[Stored items from a collection]

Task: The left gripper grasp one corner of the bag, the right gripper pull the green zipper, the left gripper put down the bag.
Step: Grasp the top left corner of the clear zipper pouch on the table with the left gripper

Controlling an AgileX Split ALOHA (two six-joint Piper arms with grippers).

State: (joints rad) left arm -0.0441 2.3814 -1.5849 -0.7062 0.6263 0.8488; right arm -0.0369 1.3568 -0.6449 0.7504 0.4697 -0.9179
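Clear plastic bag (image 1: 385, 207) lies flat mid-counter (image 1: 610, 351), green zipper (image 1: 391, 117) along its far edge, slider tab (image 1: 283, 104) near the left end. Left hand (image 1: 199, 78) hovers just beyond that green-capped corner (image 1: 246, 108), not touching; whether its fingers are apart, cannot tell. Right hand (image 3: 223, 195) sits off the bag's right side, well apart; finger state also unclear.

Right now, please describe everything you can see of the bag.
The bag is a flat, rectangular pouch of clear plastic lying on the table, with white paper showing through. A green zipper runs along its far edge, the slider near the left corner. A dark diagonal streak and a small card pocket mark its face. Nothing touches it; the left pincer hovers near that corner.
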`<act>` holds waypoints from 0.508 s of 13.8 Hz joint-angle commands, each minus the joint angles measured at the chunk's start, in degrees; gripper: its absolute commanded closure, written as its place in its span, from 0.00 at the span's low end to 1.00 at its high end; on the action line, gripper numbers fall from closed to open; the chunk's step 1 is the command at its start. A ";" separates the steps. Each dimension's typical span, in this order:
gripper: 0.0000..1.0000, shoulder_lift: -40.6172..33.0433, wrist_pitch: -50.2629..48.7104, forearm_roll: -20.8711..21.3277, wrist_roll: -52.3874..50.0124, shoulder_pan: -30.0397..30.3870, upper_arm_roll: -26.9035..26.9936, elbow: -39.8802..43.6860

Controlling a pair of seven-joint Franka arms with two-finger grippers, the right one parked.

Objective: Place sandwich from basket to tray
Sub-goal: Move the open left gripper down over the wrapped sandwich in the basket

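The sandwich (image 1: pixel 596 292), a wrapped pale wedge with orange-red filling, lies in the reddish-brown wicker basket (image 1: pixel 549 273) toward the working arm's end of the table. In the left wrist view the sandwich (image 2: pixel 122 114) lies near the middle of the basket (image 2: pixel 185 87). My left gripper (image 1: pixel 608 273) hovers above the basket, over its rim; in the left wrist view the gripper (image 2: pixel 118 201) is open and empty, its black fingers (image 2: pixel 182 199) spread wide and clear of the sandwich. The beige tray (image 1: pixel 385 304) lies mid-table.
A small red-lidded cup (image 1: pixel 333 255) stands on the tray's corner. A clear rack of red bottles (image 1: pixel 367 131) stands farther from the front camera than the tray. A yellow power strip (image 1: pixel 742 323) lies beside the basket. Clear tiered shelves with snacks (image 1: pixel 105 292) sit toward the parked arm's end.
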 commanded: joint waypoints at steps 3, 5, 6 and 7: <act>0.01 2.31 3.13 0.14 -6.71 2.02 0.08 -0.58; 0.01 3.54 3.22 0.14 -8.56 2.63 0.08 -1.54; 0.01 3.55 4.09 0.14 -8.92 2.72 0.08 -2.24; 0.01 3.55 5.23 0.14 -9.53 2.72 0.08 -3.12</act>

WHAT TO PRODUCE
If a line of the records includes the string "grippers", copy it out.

THE ANSWER
Controlling an AgileX Split ALOHA (two six-joint Piper arms with grippers).
Controlling a pair of seven-joint Franka arms with two-finger grippers, the right one parked.

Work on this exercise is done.